No google searches to check for answers. It was trial and error, hard work, and stubborn youthful drive.


Maybe some guidance from old timers who knew their way around a wrench, or a warning here or there to think about.


Often though, the answer was just: "hell I don't know, give it a try".


When money was around, well, then a trip to the auto parts store may be possible.


Oh yes, bolting something brand new on was much like Christmas, and we would proudly proclaim to anyone that would listen, "yep, bought that part new".


Safe? Questionable at best.


Fun? For sure.

And the girls — One cannot think of the 1980's without thinking of the girls.


Enter a long thoughtful sigh...... Mmmmm.


They’d swing by in tight jeans and enough hairspray to hold the space shuttle together, leaning on the garage door frame, asking when we’d be out cruising the one-ways.


They were the chorus to our chaos, watching us bloody our knuckles while we dreamed of horsepower and freedom.


These weren't the shallow, "what can he do for me" looks you see all over social media today.


These were not today’s curated selfies, self-absorbed sizing someone up looks; these were the hopeful glances at shirtless grease-monkeys.


These were the "Someday, I will marry that man" looks.


Greasy, skinny, garage dwelling, future husbands and grandpas.


We didn't know it yet, but they had our futures already mentally planned out.


Money was always short, so we’d pool change for another 12-pack, or pack of cigs, laughing like idiots when we came up just enough for a case of the cheap stuff.


Normally a combination of bills, change, and empty bottles to take back for deposit money, just enough for the brews, and some hope that we had enough gas to make it back.


Nobody cared, our focus was on the steel we were working on, rock and roll, and the lovely aqua net artist that would be riding along once we could bring the machines to life.


We weren’t just working on cars.


We were inventing ourselves.


That was the rite of passage in those days: you didn’t buy speed, you built it with your own hands, even if half the job was duct tape, wire, and stubbornness, it was all ingenuity, sprinkled with courage.


And let me tell you, what hit the roads, well some of it was impressive indeed.


Some beautifully detailed machines, some with horsepower stuffed into things never intended to house it.


Some would just make you laugh and shake your head asking why.


All fun, all interesting and all very personal.


But the truth is — not everyone made it out.


Some of those cars ended up twisted heaps of steel.


Some of those nights ended with flashing red lights and parents sobbing on front lawns, and a cold stone in a lonely graveyard.


We lost people.


Friends, neighbors, kids who should’ve been cruising beside us for decades more.

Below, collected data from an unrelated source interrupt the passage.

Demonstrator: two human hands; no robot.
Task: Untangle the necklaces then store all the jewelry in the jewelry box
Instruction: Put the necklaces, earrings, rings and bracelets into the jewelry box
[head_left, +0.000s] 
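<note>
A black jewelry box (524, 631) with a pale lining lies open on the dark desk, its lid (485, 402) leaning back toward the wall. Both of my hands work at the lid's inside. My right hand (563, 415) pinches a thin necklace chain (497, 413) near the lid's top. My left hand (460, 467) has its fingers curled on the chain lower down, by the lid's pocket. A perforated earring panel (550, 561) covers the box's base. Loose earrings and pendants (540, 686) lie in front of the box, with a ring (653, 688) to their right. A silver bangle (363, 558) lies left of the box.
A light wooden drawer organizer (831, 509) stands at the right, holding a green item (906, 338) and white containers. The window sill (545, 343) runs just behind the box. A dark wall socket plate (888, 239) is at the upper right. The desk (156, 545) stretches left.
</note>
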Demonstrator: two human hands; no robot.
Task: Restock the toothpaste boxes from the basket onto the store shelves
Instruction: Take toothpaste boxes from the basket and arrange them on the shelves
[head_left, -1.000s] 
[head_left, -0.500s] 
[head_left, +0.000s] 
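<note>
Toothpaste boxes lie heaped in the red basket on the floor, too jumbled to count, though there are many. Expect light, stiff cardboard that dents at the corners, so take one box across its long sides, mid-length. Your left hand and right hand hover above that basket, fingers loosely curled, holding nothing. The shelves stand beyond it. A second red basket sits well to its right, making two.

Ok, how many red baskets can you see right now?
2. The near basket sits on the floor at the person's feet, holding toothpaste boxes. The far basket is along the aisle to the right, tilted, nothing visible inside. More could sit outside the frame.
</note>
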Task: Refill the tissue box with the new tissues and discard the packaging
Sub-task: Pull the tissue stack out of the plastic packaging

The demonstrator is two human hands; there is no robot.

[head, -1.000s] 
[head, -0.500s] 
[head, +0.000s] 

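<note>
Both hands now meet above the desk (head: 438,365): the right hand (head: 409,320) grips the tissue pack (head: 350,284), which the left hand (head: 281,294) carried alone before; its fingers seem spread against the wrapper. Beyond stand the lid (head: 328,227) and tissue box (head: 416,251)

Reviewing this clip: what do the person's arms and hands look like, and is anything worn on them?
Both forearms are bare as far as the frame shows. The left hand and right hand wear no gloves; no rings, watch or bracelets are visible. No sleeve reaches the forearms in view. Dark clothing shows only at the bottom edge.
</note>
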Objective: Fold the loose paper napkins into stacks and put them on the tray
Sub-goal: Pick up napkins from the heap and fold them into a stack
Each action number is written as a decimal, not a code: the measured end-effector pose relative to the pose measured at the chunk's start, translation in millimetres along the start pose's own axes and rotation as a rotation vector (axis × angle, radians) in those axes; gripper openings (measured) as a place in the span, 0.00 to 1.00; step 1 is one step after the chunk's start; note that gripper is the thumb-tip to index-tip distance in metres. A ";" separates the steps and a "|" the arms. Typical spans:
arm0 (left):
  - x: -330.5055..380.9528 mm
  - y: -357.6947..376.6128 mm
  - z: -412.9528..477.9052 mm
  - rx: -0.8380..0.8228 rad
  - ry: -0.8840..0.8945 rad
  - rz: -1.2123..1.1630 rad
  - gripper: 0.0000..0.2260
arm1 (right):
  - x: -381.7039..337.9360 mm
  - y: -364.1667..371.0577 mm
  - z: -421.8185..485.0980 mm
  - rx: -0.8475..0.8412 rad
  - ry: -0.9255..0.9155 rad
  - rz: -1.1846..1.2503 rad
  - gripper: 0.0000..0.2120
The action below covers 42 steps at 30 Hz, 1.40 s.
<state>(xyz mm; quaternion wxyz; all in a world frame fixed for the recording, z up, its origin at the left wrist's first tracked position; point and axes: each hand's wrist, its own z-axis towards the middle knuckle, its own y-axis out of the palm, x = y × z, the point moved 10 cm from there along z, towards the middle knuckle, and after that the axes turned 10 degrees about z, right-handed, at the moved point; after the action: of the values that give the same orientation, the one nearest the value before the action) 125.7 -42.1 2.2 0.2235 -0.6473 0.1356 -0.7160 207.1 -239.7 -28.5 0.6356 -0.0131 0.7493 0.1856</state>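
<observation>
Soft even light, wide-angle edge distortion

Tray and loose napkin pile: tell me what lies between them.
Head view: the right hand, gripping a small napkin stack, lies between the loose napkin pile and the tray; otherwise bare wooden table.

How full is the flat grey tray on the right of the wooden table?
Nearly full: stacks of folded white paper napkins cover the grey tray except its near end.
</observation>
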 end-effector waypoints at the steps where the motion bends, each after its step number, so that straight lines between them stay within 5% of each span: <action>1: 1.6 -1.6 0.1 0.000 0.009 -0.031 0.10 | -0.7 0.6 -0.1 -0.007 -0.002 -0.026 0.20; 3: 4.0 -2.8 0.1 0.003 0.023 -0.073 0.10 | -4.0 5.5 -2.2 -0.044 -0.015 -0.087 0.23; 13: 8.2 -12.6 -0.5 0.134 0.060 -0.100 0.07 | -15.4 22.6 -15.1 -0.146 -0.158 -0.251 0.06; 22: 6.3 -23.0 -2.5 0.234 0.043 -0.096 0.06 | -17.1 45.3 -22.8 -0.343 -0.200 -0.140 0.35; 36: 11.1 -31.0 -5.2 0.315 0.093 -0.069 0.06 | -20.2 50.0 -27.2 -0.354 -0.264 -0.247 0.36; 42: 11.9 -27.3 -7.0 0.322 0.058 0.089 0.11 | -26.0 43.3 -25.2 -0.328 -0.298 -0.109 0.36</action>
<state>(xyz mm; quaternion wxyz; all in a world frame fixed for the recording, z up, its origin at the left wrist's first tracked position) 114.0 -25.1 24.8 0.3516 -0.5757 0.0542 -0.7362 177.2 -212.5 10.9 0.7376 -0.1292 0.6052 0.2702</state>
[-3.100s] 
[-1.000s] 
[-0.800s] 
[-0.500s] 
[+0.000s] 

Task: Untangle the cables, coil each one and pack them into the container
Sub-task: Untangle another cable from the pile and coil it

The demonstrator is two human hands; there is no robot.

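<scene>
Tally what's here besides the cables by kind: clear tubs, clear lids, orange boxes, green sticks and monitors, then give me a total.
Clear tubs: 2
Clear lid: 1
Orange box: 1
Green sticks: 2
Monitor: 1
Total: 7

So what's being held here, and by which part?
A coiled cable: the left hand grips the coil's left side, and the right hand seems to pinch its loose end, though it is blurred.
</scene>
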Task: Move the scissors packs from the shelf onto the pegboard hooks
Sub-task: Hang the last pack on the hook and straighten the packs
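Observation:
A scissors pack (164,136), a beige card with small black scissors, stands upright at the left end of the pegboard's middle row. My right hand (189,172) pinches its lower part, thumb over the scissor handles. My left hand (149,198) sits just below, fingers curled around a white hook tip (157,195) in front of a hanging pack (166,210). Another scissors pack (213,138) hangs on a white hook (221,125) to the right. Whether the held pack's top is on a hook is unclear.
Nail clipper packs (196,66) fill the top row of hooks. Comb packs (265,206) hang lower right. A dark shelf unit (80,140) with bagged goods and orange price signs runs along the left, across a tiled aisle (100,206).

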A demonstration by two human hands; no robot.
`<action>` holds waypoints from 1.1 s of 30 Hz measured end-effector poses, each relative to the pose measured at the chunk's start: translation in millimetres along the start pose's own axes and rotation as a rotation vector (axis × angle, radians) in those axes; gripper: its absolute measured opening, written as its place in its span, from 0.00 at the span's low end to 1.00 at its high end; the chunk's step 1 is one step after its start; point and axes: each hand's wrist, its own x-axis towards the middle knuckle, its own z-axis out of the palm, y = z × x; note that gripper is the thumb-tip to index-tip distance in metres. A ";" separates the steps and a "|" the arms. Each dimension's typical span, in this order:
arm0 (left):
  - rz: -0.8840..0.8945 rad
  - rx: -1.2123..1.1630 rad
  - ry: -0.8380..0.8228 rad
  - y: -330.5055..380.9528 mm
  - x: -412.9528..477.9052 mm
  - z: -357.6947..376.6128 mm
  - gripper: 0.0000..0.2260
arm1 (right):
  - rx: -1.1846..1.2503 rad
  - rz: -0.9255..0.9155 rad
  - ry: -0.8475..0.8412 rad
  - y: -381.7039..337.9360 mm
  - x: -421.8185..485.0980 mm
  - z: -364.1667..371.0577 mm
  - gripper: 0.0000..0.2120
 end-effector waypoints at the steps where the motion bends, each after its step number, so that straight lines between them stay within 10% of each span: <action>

Now a growing list on "the classmates no longer with us page".


That’s the bittersweet edge to those garage days.


They were priceless, but they were dangerous.


They built us, scarred us, and in some cases, took some of us away too soon.


Looking back now, I smile with a tinge of sadness.


There was an unstoppable innocence to it all — a belief that we could drink, smoke, wrench, and laugh our way through life forever.


That is of course what everyone thinks when you are only a few years into adulthood. And forever is still decades away.


But those nights taught us more than mechanics.


They taught us loyalty.


Grit.


To really think outside of the box, because no box was there to contain us.


The joy of making something out of nothing.


The flash, laughter, rumble, reckless abandon of it all.


And the harsh reality that life doesn’t promise anyone a morning after.


That grease, aqua net, tight jeans, and stale smoke also formed a glue. One that has held some of us together as friends, well, for our entire lives so far........


The story of a time now long gone, that still lives within a shrinking population of those for whom, it was our reality.